結果、18年度の捕獲頭数は一気に500頭、計画頭数の倍以上に達した。市環境保全課は「地元にお願いした自助努力の成果が表れた」と胸を張った。筑波山ろくに並行して小田、北条を走る国道125号を越えての目撃情報もぱたり途絶えており、筑波山域への封じ込めには成功しているとみている。地元からも「被害も減っているようだ」(六所地区)と好感されている。

しかし、同課は「手放しでは喜べない」としている。農研機構のイノシシ研究者、仲谷淳さんが指摘していた「捕獲数が多い地域ほど被害も多くなる」状況の可能性を否定できないからだ。500頭もの捕獲がこの先の状況をどう変化させていくか、動向を見守りつづける必要がある。20年度からの鳥獣害被害防止計画の作成に向け、被害情報の収集、狩猟免許取得者の拡大などに取り組んでいる。
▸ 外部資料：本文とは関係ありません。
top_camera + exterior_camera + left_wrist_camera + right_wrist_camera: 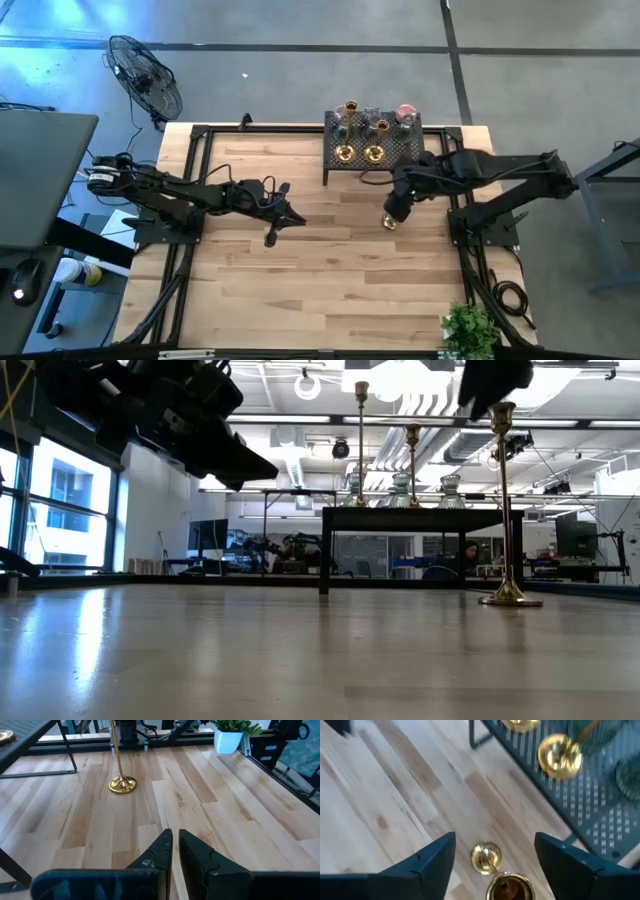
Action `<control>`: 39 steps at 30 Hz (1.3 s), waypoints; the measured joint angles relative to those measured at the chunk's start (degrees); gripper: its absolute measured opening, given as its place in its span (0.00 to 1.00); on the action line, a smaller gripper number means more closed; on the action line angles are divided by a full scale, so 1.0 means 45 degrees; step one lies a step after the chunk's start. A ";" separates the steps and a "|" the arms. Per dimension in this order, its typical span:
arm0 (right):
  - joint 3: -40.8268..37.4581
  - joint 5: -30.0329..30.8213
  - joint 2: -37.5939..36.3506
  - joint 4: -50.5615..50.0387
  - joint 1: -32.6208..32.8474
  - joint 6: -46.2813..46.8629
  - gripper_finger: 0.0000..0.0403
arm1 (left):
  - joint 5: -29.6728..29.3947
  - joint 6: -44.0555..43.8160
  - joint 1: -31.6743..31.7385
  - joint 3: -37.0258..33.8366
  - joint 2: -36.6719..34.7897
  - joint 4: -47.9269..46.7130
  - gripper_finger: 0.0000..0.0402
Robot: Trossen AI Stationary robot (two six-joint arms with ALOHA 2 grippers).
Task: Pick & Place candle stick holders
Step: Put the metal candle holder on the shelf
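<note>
Pale wooden plank table (300,270) inside a black frame, grey concrete floor around it; beyond the table, a bright open room with windows and ceiling lights. A tall shiny brass candle stick holder (508,510) stands upright on the planks, just in front of the black perforated metal rack (372,150) carrying further holders. Right gripper (492,857) directly above it, fingers spread, not touching. Left gripper (175,852) hovers mid-table, fingers pressed together, empty.
</note>
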 joint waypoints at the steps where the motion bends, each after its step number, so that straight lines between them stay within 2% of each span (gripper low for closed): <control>1: 0.0259 0.0035 0.0000 -0.0001 0.0074 -0.0077 0.66 | 0.0000 0.0000 0.0000 0.0000 0.0000 -0.0050 0.07; 4: 0.0847 0.0380 -0.0011 -0.0037 0.0690 -0.0076 0.66 | 0.0000 0.0000 -0.0001 0.0000 0.0000 -0.0102 0.07; 7: 0.0771 0.1328 -0.0015 -0.0409 0.2113 0.0626 0.57 | 0.0098 -0.0013 0.0000 0.0000 0.0000 -0.0140 0.07; 13: -0.0472 0.3713 -0.0004 -0.0649 0.6317 0.4158 0.23 | 0.0296 -0.0141 0.0000 0.0000 0.0000 -0.0130 0.07; 15: -0.0903 0.4207 0.0002 -0.0593 0.7629 0.5405 0.11 | 0.0296 -0.0188 -0.0005 0.0000 0.0000 -0.0131 0.07; 17: -0.1396 0.4580 0.0005 -0.0450 0.8750 0.6649 0.03 | 0.0301 -0.0226 -0.0002 0.0000 0.0000 -0.0118 0.07; 21: -0.2995 0.5476 0.0038 0.0733 1.0462 0.8596 0.06 | 0.0306 -0.0272 -0.0005 0.0000 0.0000 -0.0004 0.07; 24: -0.4583 0.5620 0.0049 0.2406 1.0929 0.9689 0.07 | 0.0306 -0.0272 -0.0004 0.0000 0.0000 -0.0019 0.07; 27: -0.6147 0.5588 0.0049 0.4851 1.0627 0.9649 0.07 | 0.0308 -0.0274 -0.0003 0.0000 0.0000 -0.0014 0.07; 31: -0.7641 0.4600 0.0034 0.7610 0.9548 0.8737 0.06 | 0.0199 -0.0277 0.0000 0.0000 0.0000 -0.0023 0.07; 33: -0.8100 0.5223 0.0034 0.8149 0.9385 0.8758 0.04 | 0.0199 -0.0273 -0.0001 0.0000 0.0000 -0.0033 0.07; 36: -0.8464 0.7129 0.0029 0.8104 0.9596 0.8842 0.01 | 0.0194 -0.0277 -0.0002 0.0000 0.0000 -0.0104 0.07; 39: -0.8588 0.8264 0.0019 0.8150 0.9802 0.8939 0.04 | 0.0185 -0.0282 0.0000 0.0000 0.0000 -0.0133 0.07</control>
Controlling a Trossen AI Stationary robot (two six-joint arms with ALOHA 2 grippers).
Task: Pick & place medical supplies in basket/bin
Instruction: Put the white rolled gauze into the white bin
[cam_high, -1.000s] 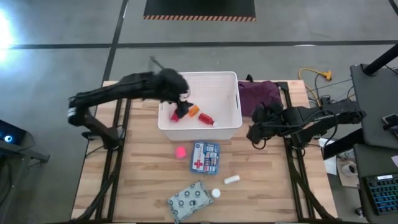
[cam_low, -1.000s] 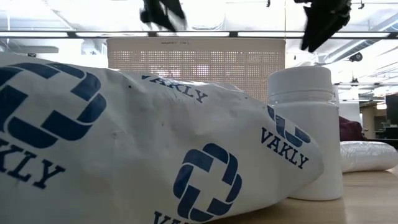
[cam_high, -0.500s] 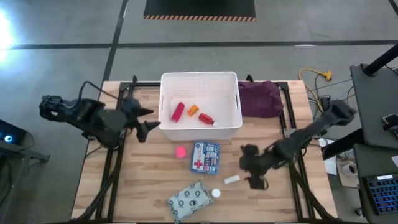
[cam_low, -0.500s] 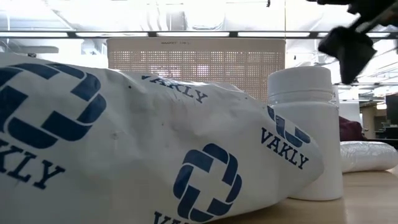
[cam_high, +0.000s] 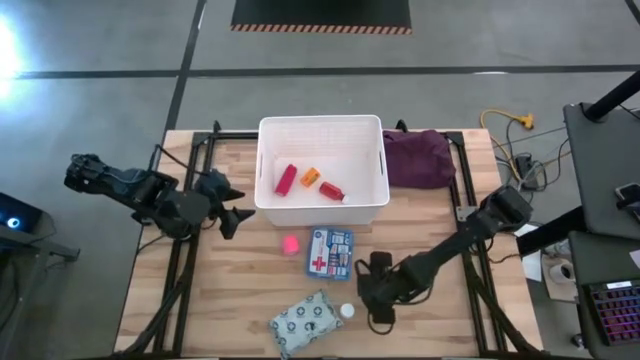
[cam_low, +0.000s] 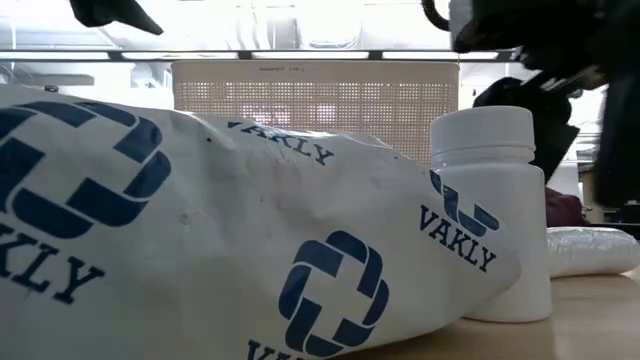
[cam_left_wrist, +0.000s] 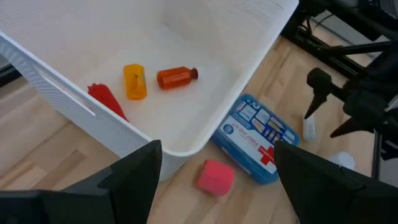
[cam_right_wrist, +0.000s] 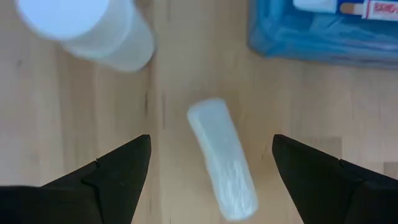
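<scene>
Since the earlier frames the right arm has swung from beside the basket to the near part of the table, and the left arm has left the basket for the table's left side.

High view: the right gripper (cam_high: 375, 290) hangs over the small white roll, between the first-aid box (cam_high: 329, 252) and the white bottle (cam_high: 346, 311). The left gripper (cam_high: 232, 200) sits just left of the white basket (cam_high: 321, 126), fingers spread. Inside the basket lie a red tube (cam_high: 286, 179), an orange vial (cam_high: 310, 177) and a second red tube (cam_high: 333, 191). The pink block (cam_high: 291, 243) rests on the wood just left of the box. The grey patterned pouch (cam_high: 306, 322) lies at the near edge; a purple cloth bundle (cam_high: 416, 157) sits right of the basket.

Low view: pouch and bottle fill the foreground, the basket's lattice wall behind.

Left wrist view: fingers apart and empty, the basket's corner and the pink block ahead.

Right wrist view: fingers wide apart, the white roll (cam_right_wrist: 222, 157) between them, untouched. The bottle and the box edge lie beyond.
</scene>
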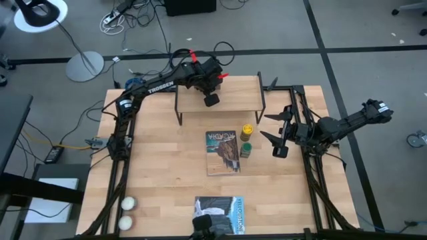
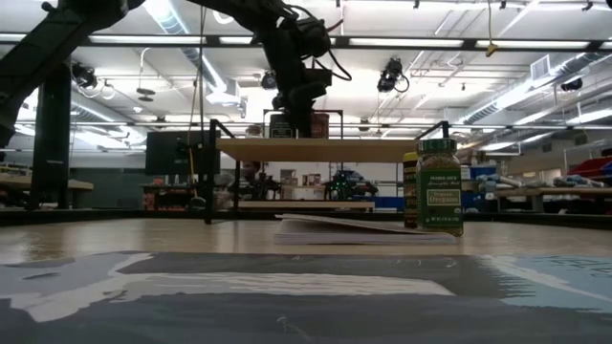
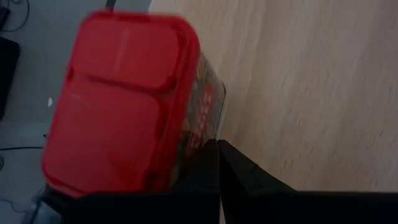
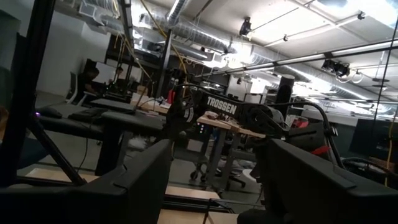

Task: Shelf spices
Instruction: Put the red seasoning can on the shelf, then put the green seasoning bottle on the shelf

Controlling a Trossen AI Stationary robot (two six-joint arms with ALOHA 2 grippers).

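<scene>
The light-wood shelf (image 1: pixel 230 100) stands at the table's far side. My left gripper (image 3: pixel 219 146) hangs over it, pointing down, fingers shut, beside the red tin (image 3: pixel 124 99). That tin (image 2: pixel 318 124) stands on the shelf by its far edge, and the dark square tin (image 1: pixel 211 100) stands on the shelf next to it. The yellow-lidded jar (image 1: pixel 247 129) and the green jar (image 1: pixel 245 150) stand on the table in front of the shelf. The tiny pale jar does not show. My right gripper (image 1: pixel 264 126) waits open, right of the jars. My left gripper comes from above with its shut fingers down beside the red tin's label side (image 3: pixel 202 118). The tin covers most of one finger (image 3: pixel 205 177), and I cannot tell whether that finger's outer side touches it. The tin stands on its base on the shelf.
A magazine (image 1: pixel 222 152) lies flat mid-table, left of the jars, and a second one (image 1: pixel 219 212) lies at the near edge. Two white balls (image 1: pixel 126 212) sit at the near left corner. Black frame rails run along both table sides.
</scene>
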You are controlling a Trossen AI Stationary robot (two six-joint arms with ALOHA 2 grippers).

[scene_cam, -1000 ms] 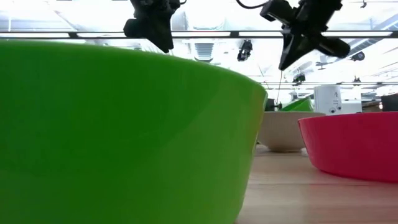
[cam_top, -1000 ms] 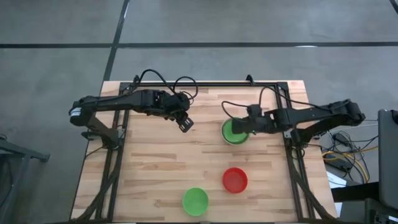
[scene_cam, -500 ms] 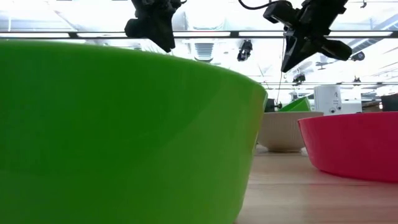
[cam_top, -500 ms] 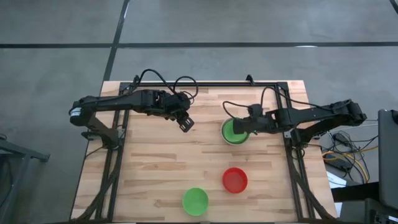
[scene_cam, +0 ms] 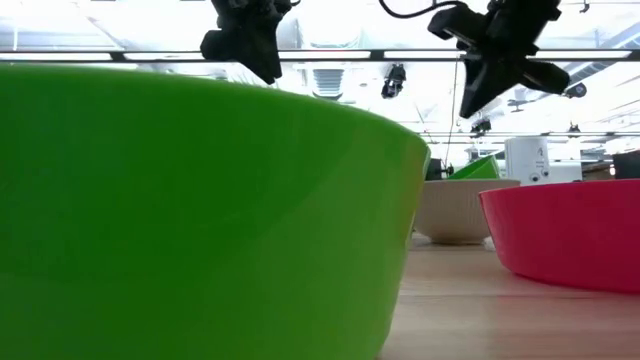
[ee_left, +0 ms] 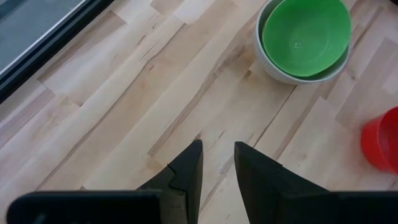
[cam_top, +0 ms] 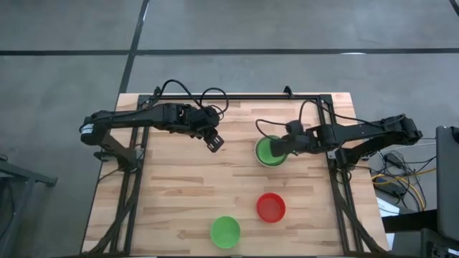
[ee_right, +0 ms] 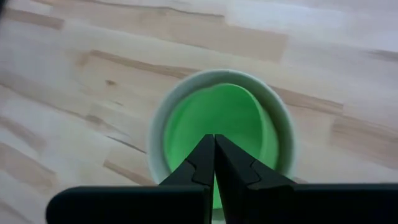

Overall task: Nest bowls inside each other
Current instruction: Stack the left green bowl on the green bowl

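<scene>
Bowls: a green bowl (cam_top: 270, 150) sits nested inside the pale bowl (ee_left: 272, 66) toward the table's right rear, a red bowl (cam_top: 271, 207) and another green bowl (cam_top: 225, 231) stand apart near the front. The right gripper (cam_top: 277, 149) hangs over the nested pair, fingers pressed together, empty. The left gripper (cam_top: 215, 142) hovers over bare wood, narrowly parted, empty.

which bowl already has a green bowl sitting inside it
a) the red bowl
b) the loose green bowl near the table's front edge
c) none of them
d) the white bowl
d, the white bowl holds a green bowl nested inside it, while the red bowl and the other green bowl stand alone with nothing in them.
</scene>
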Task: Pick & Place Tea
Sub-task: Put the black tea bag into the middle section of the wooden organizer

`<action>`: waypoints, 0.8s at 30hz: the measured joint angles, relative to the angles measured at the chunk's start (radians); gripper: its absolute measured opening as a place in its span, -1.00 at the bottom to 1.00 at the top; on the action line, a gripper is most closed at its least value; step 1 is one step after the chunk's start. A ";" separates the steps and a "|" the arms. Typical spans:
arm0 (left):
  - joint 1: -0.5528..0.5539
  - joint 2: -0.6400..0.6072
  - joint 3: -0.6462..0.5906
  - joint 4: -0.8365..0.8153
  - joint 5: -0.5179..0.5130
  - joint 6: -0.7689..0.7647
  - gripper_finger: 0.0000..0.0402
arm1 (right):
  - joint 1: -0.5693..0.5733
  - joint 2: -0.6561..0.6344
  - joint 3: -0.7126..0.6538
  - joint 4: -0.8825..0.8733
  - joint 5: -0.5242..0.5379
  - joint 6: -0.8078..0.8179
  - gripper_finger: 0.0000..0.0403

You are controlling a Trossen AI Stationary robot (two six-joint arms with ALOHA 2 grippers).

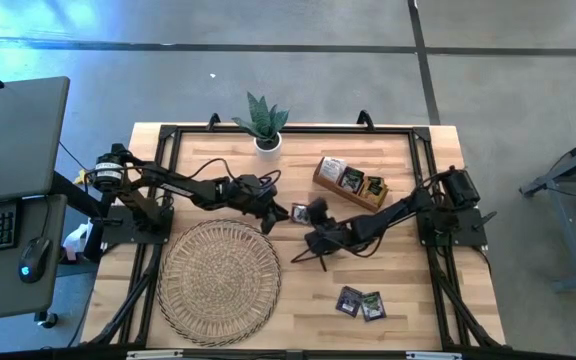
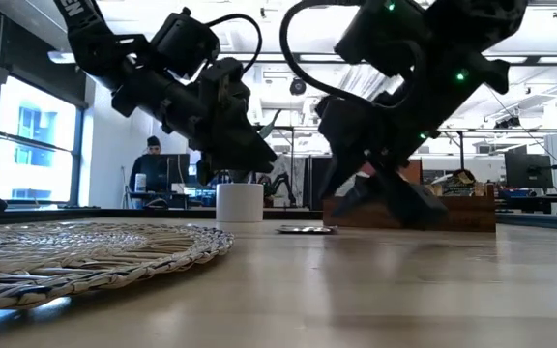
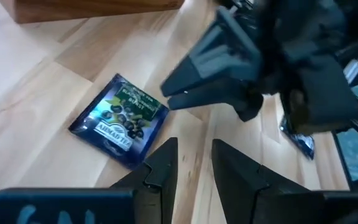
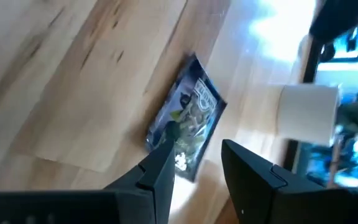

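A dark blue tea sachet [image 1: 300, 212] lies flat on the table between my two grippers; it also shows in the left wrist view [image 3: 120, 115], the right wrist view [image 4: 188, 118] and the low view [image 2: 307, 229]. My left gripper [image 3: 194, 152] is open and hovers just left of it [image 1: 278, 213]. My right gripper [image 4: 196, 149] is open and hangs low just right of it [image 1: 315, 212]. Several more sachets stand in the wooden tray [image 1: 351, 182]. Two others [image 1: 360, 302] lie flat toward the table's near edge. My right gripper has one fingertip [image 4: 163, 155] over the near edge of the dark blue sachet [image 4: 182, 158], slanting down from the table's right. Whether it touches the sachet I cannot tell. The sachet lies flat on the table.
The round woven mat [image 1: 218, 280] fills the near left of the table. A small plant in a white pot [image 1: 265, 138] stands at the far edge. The two grippers' fingers point at each other, close together. A person sits at a desk [image 2: 153, 164] in the room behind.
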 joint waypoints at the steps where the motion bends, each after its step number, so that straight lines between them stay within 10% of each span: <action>1: 0.000 0.000 0.000 -0.001 -0.006 0.000 -0.51 | 0.000 0.000 0.005 0.000 0.008 -0.028 -0.36; 6: 0.000 0.000 0.000 -0.009 -0.045 -0.003 -0.51 | 0.019 0.000 0.042 0.007 0.059 0.051 -0.36; 15: 0.001 0.000 -0.001 -0.022 -0.120 -0.003 -0.51 | -0.046 0.000 0.048 -0.104 -0.218 0.915 -0.36; 24: 0.000 0.091 0.005 -0.058 -0.152 -0.014 -0.51 | -0.087 0.000 0.049 -0.109 -0.297 1.235 -0.36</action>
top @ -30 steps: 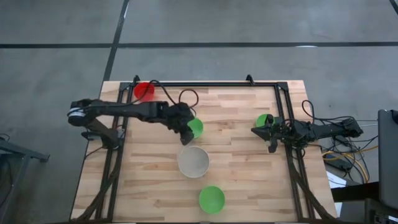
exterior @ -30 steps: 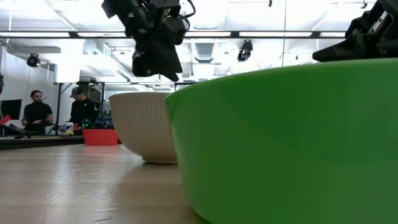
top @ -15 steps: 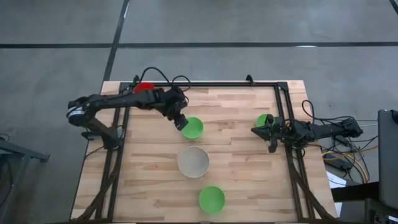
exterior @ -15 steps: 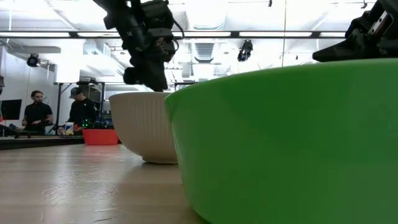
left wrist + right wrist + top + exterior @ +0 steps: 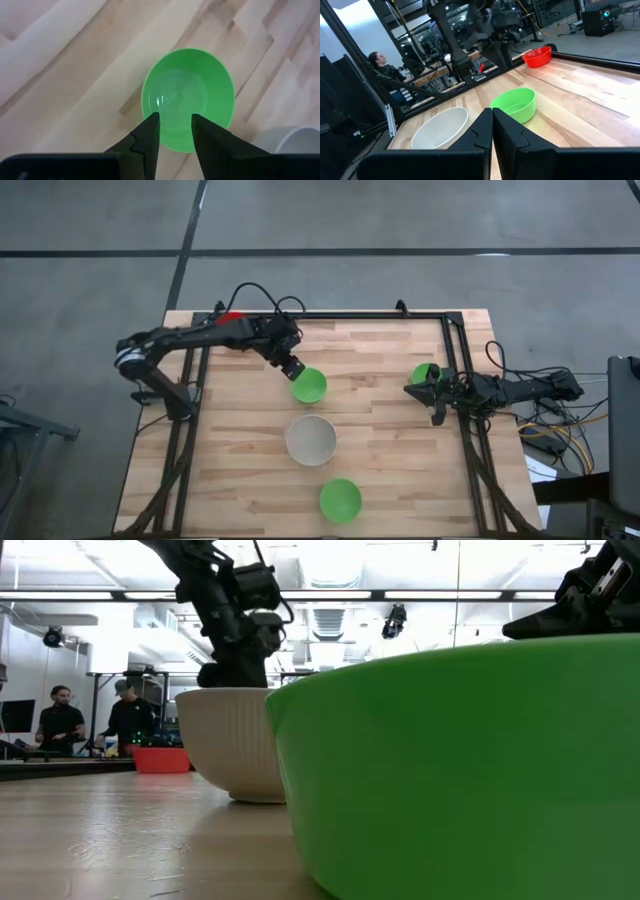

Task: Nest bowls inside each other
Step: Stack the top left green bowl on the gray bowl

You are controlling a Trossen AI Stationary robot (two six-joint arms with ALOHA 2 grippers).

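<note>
While no bowl sits inside another yet, the left fingers (image 5: 172,131) hover parted and empty over a green bowl (image 5: 309,385) beyond the white bowl (image 5: 311,440); the right fingers (image 5: 412,391) wait closed and empty at the counter's (image 5: 380,470) right edge.

My left gripper (image 5: 291,367) hangs over the worktop (image 5: 380,470) toward its far left part, just beside a bowl (image 5: 309,385) standing alone near the middle. Nearer the front edge sits a larger bowl (image 5: 311,439), and another bowl (image 5: 340,499) lies by the front edge. One bowl (image 5: 231,319) is at the far left corner. My right gripper (image 5: 412,390) waits by the right edge, a bowl (image 5: 424,372) just beside it.
</note>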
仲谷さんによると、イノシシは元来平地を好む生き物なので、山に追い込み、正面から防御すると脇から遠回りに漏れ出す生態がある。筑波山ろくの防御線は土浦市に入ると、旧新治村を通る県道つくば千代田線に変わる。しかし旧土浦市の今泉地区あたりまで侵入跡がみられることから、平地への越境はすでに始まっているようにもみえる。さらに同市東部、市街化が進むおおつ野地区でも出没したとの情報がある。

耕作放棄地や放棄果樹園などを足場に、市街地へ侵入してくると市民生活への影響も懸念される。「市街地では発砲もできず、わなも仕掛けられない。交通事故や安全対策など被害は農地や農作物にとどまらなくなる」(仲谷さん)。

土浦市農林水産課では、「筑波山域には実際、どれほどの生息数がいるのか、実態を計れないところが悩み」という。同市の防止計画はかすみがうら市と共同で19年度に策定。イノシシについては18年度の被害額439万円を21年度に307万円まで減らす目標を立てた。捕獲数の目標は年間150頭。同課によれば、15年以降、直接的な予算は年間250万円ほどで、毎年100頭前後を捕獲してきた。生息実態がつかめないため、これらの計画数値が適正かの判定もできかねているのが実情のようだ。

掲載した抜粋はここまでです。